*The problem*: Set out exactly, line by line, the stretch of data below that begins at the line containing "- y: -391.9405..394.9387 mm" and ends at the line containing "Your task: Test", with both ends kept.

Items from a dataset:
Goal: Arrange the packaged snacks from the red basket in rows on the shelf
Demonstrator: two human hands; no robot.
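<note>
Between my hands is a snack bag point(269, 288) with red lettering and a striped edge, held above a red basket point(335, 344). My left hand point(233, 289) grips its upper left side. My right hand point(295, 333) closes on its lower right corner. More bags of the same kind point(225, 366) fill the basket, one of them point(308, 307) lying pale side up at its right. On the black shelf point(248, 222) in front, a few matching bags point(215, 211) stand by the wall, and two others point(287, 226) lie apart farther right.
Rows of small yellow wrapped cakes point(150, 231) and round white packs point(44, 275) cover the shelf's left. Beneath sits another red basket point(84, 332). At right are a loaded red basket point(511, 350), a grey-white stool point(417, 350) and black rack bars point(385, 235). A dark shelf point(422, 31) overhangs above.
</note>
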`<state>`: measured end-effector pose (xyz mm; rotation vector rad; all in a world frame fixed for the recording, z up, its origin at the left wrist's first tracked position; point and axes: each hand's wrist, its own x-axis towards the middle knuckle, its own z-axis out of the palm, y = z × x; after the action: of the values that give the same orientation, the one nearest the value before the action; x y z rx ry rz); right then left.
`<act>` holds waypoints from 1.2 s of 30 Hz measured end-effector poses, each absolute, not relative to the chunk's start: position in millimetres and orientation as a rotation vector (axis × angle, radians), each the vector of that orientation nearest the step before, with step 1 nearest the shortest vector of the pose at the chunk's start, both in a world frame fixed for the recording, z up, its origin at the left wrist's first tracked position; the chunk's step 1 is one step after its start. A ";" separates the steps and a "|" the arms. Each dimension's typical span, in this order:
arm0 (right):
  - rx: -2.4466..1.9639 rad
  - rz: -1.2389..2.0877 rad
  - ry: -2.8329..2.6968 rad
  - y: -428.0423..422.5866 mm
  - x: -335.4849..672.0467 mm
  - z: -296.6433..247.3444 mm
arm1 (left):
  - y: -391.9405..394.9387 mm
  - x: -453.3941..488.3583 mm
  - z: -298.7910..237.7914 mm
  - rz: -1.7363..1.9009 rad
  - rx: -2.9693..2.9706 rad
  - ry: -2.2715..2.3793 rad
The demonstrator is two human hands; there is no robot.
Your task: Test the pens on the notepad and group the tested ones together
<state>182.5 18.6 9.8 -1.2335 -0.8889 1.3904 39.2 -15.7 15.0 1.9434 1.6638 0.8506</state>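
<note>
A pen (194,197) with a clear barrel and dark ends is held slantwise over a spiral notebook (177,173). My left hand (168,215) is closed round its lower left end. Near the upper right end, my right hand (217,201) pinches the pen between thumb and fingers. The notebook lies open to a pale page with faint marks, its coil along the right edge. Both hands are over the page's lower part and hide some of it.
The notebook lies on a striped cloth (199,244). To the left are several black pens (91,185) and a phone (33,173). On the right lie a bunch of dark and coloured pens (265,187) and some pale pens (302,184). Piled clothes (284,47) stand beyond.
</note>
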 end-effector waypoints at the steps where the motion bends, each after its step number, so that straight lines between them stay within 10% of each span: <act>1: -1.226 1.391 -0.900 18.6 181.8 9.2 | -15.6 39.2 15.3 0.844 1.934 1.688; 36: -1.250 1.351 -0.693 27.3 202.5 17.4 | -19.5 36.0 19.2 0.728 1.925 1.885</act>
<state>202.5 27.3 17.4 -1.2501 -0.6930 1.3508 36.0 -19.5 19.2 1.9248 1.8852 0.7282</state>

*Worked solution*:
  - y: -391.9405..394.9387 mm
  - x: -453.3941..488.3583 mm
  - z: -298.7910..237.7914 mm
  - rz: -1.7363..1.9009 rad
  - rx: -2.9693..2.9706 rad
  - ry: -2.2715..2.3793 rad
The demonstrator is two human hands; there is no robot.
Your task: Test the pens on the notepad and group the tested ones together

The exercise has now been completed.